PROBLEM STATEMENT — The data below should be restated word for word, with every picture omitted.
================================
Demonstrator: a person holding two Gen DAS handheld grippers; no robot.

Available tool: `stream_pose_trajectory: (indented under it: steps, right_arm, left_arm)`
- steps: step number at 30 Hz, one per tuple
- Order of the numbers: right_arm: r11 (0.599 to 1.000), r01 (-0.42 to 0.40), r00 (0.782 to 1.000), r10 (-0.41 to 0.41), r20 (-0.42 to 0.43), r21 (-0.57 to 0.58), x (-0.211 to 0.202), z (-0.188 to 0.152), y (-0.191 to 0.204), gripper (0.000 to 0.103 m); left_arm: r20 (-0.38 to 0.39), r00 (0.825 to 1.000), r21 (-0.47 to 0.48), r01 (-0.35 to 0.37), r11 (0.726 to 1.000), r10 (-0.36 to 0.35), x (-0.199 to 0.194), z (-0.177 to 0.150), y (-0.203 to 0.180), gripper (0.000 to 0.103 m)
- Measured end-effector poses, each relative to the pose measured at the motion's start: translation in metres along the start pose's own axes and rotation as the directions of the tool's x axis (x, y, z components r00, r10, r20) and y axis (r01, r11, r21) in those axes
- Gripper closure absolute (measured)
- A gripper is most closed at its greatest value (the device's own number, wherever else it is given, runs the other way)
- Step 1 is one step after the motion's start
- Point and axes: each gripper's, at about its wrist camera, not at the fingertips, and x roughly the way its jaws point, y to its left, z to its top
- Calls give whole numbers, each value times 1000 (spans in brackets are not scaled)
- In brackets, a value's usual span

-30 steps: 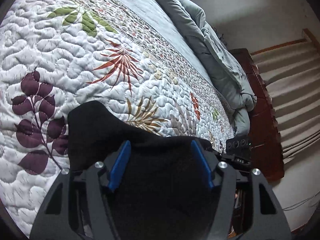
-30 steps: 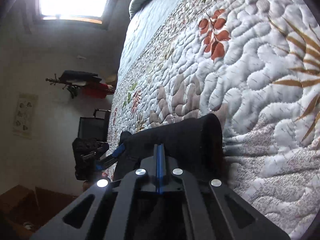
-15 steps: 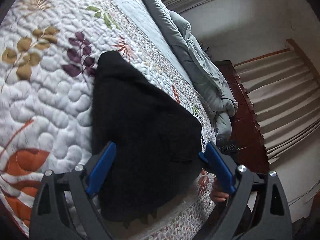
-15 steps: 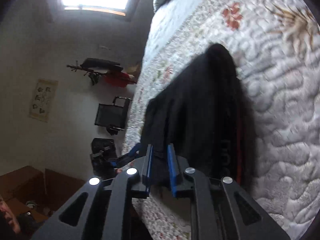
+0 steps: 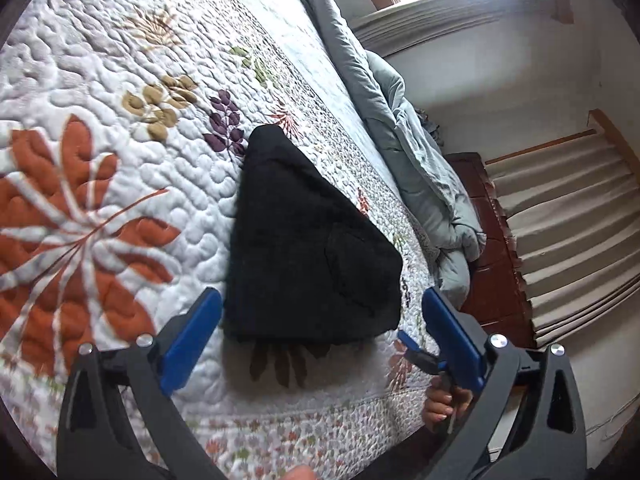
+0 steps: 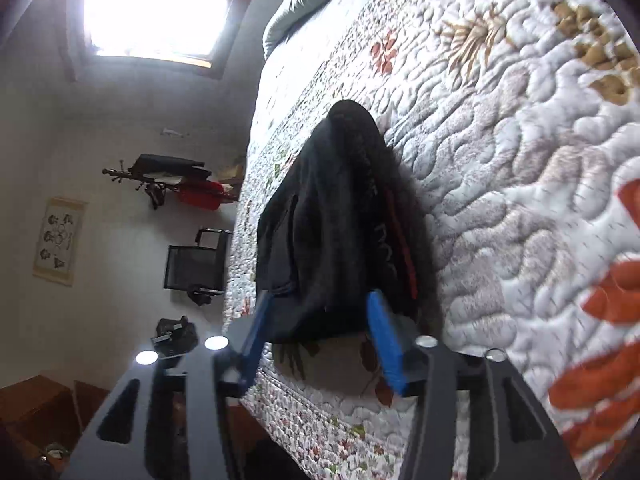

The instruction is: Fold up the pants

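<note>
The black pants lie folded in a compact stack on the floral quilt, near its front edge. They also show in the right wrist view, with a red stripe along one side. My left gripper is open and empty, hovering just short of the stack's near edge. My right gripper is open and empty, its blue fingers apart in front of the stack's near edge. The right gripper's tip and the hand holding it show in the left wrist view at the lower right.
A grey duvet is bunched along the far side of the bed. A dark wooden cabinet and pleated curtains stand beyond it. In the right wrist view a black chair stands by the wall under a bright window.
Both grippers let go of the pants, opened and drew back from the stack. The right gripper went from shut to open. The pants now lie free on the quilt.
</note>
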Motion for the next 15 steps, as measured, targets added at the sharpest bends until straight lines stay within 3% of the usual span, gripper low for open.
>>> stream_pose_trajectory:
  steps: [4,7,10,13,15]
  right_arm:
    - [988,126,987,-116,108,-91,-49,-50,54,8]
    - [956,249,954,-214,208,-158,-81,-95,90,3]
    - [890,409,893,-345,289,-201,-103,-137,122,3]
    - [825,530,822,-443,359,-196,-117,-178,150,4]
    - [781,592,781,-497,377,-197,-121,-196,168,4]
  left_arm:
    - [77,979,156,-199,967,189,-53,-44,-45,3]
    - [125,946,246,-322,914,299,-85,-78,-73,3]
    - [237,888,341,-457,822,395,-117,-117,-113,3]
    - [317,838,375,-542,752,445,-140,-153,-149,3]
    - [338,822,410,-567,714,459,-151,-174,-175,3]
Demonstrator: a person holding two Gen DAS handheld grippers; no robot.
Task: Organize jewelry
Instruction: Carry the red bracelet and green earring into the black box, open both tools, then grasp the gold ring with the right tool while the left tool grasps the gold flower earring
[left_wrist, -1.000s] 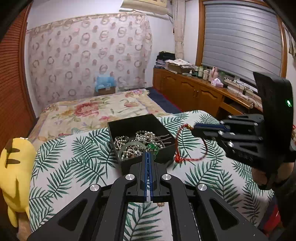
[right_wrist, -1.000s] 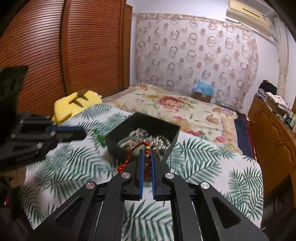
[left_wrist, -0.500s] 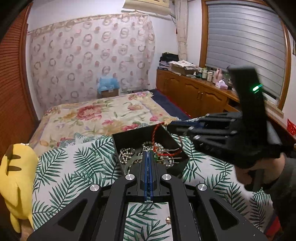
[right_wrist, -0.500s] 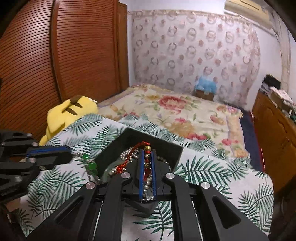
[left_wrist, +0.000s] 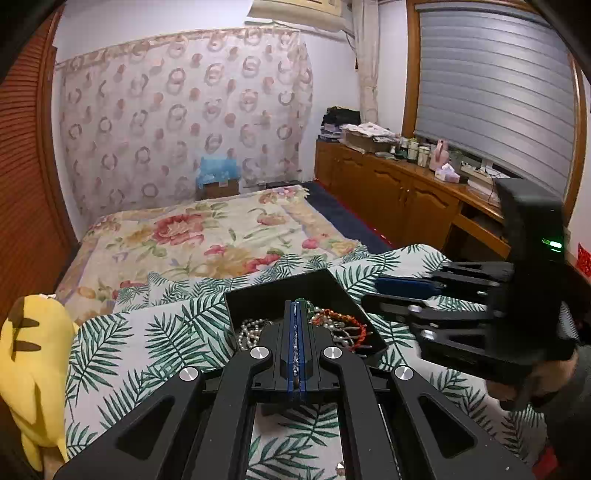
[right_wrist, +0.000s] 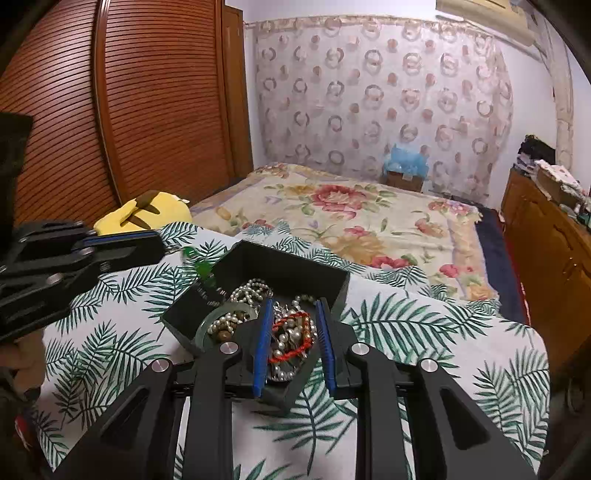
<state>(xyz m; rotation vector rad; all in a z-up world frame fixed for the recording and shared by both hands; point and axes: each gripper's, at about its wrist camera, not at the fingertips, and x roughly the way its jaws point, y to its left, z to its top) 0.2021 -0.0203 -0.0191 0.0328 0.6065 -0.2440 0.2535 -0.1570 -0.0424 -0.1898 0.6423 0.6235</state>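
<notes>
Right wrist view: the red beaded bracelet (right_wrist: 291, 338) lies in the black box (right_wrist: 334, 286) on top of the pearl strands (right_wrist: 251, 290), between the blue pads of the right claw (right_wrist: 293, 345), whose jaws have just been opening and now stand narrowly apart with the cord loose between them, not pressed. A pale green bangle (right_wrist: 207, 330) rests on the near-left rim of the box, and a green beaded piece (right_wrist: 203, 267) hangs from the left claw (right_wrist: 122, 247) just left of the box, that claw being fully closed on it as far as I can judge. The box sits on the palm-leaf bedspread (right_wrist: 424, 325), with a yellow plush toy (right_wrist: 147, 212) farther left and the floral blanket (right_wrist: 351, 214) beyond. From the left wrist view the same box (left_wrist: 280, 295) lies just ahead of the closed left claw (left_wrist: 297, 306). To my eye the drop is nearly done. The right claw ought to widen a little more and lift straight up, so that no bead or tassel catches a pad and drags the bracelet back over the rim; the left should wait until it clears.
</notes>
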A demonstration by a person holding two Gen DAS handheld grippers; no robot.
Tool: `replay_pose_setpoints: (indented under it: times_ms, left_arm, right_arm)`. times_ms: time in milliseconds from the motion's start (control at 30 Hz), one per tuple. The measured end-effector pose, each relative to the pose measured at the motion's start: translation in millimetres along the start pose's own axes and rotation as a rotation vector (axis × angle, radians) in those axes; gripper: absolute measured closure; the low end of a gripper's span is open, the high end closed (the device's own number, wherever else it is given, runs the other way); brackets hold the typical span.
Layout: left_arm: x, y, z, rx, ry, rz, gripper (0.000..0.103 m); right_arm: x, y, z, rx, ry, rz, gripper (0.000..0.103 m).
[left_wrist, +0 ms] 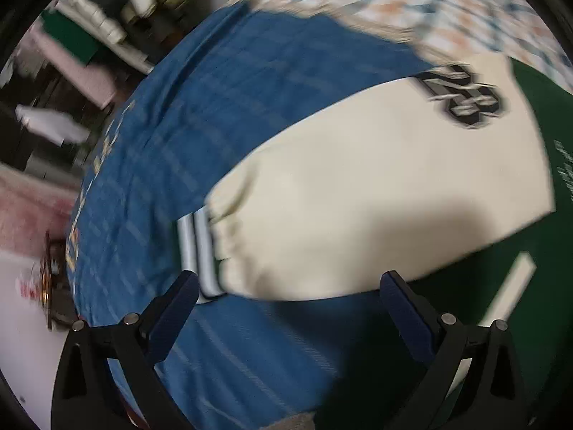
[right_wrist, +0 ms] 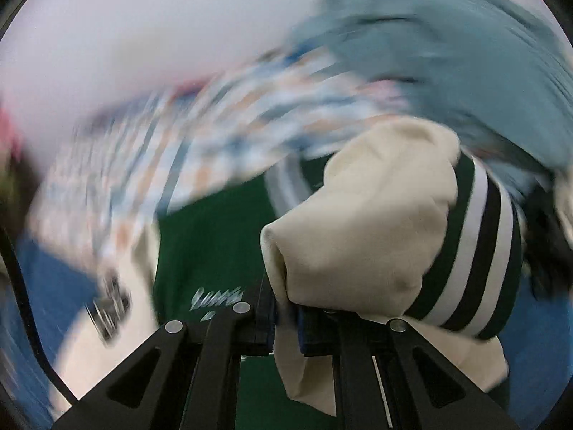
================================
RESULT FOR THIS TASK —
Demonstrator: a person holding two Gen DAS handheld grippers; no robot.

Available tool: `stream_pose_trajectory: (indented under it: steps, right_arm, left_arm)`
- steps: step number at 30 Hz, one per tuple
- Order of the numbers: right_arm: r11 (0.599 to 1.000), r01 (-0.42 to 0.40), r00 (0.782 to 1.000), r10 (-0.41 to 0.41), r20 (-0.42 to 0.43), r21 (-0.57 to 0.58), x (-0.211 to 0.202), z (-0.188 to 0.152), y (-0.191 to 0.204), gripper (0.000 to 0.103 m); left_arm: r20 (-0.38 to 0.39), r00 (0.825 to 1.000), r21 (-0.47 to 0.48), r01 (-0.35 to 0.37), r11 (0.726 to 1.000), r10 (-0.36 to 0.35), x (-0.199 to 0.194), z (-0.177 to 0.150), y (-0.203 to 0.180), gripper (0.000 to 0.103 m)
- Measured end-effector poses, each relative to the pose measured at the motion's start: translation in metres along the start pose's own axes and rotation as the directions of the tool's x axis (x, y, z components r00, r10, r20) and y axis (r01, r11, r21) in those axes
- Gripper closure absolute (measured)
- A gripper is most closed at its greatest value (the device's own number, wherever else it is given, runs the other way)
- Step 1 is one step after the motion's start
- Point and axes: each gripper's, at about its wrist camera, not at the fingertips, and x roughly the way its jaws point, y to its left, z to its top
- Calls give whole numbers, each value times 1000 (spans in brackets are not scaled)
- In brackets, a value's usual span

-30 steps: 
-30 steps: 
-15 steps: 
-15 steps: 
+0 steps: 
+0 steps: 

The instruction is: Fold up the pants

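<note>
The black pants lie folded in a compact stack on the floral quilt, near its front edge. They also show in the right wrist view, with a red stripe along one side. My left gripper is open and empty, hovering just short of the stack's near edge. My right gripper is open and empty, its blue fingers apart in front of the stack's near edge. The right gripper's tip and the hand holding it show in the left wrist view at the lower right.
A grey duvet is bunched along the far side of the bed. A dark wooden cabinet and pleated curtains stand beyond it. In the right wrist view a black chair stands by the wall under a bright window.
Both grippers let go of the pants, opened and drew back from the stack. The right gripper went from shut to open. The pants now lie free on the quilt.
</note>
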Motion for the next 15 steps, as measured, targets added at the sharpest bends until straight lines stay within 3% of the usual span, gripper low for open.
>>> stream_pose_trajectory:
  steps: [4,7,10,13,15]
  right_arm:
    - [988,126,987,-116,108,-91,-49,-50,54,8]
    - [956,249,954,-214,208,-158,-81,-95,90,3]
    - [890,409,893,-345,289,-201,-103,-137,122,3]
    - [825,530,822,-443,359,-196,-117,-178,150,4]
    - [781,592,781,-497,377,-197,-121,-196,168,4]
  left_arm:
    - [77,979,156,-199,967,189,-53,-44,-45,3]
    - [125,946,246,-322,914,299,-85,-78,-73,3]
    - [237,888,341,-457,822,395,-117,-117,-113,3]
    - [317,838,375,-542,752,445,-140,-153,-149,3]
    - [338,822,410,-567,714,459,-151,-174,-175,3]
Demonstrator: a person holding two Gen DAS handheld grippers; no robot.
Task: Organize jewelry
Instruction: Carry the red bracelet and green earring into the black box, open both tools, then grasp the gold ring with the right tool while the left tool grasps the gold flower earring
[left_wrist, -1.000s] 
[right_wrist, -1.000s] 
[left_wrist, -0.500s] 
[right_wrist, -0.500s] 
[left_wrist, +0.000s] 
[right_wrist, +0.000s] 
<state>(xyz m; rotation vector rad; all in a z-up world frame fixed for the recording and shared by both hands; point and axes: each gripper's, at about its wrist camera, not at the fingertips, and x roughly the way its jaws point, y to its left, z to its top) 0.2021 -0.0203 -0.0191 0.0328 0.6065 -0.2440 0.2535 -0.1570 -0.0424 -0.1898 0.6423 0.6235</state>
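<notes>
Right wrist view: the red beaded bracelet (right_wrist: 291, 338) lies in the black box (right_wrist: 334, 286) on top of the pearl strands (right_wrist: 251, 290), between the blue pads of the right claw (right_wrist: 293, 345), whose jaws have just been opening and now stand narrowly apart with the cord loose between them, not pressed. A pale green bangle (right_wrist: 207, 330) rests on the near-left rim of the box, and a green beaded piece (right_wrist: 203, 267) hangs from the left claw (right_wrist: 122, 247) just left of the box, that claw being fully closed on it as far as I can judge. The box sits on the palm-leaf bedspread (right_wrist: 424, 325), with a yellow plush toy (right_wrist: 147, 212) farther left and the floral blanket (right_wrist: 351, 214) beyond. From the left wrist view the same box (left_wrist: 280, 295) lies just ahead of the closed left claw (left_wrist: 297, 306). To my eye the drop is nearly done. The right claw ought to widen a little more and lift straight up, so that no bead or tassel catches a pad and drags the bracelet back over the rim; the left should wait until it clears.
</notes>
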A demonstration by a person holding two Gen DAS handheld grippers; no robot.
Tool: `replay_pose_setpoints: (indented under it: times_ms, left_arm, right_arm)`. times_ms: time in milliseconds from the motion's start (control at 30 Hz), one per tuple. The measured end-effector pose, each relative to the pose measured at the motion's start: translation in millimetres along the start pose's own axes and rotation as a rotation vector (axis × angle, radians) in those axes; gripper: absolute measured closure; the low end of a gripper's span is open, the high end closed (the device's own number, wherever else it is given, runs the other way); brackets hold the typical span.
Layout: left_arm: x, y, z, rx, ry, rz, gripper (0.000..0.103 m); right_arm: x, y, z, rx, ry, rz, gripper (0.000..0.103 m).
[left_wrist, +0 ms] 
[right_wrist, +0 ms] 

The output has been completed.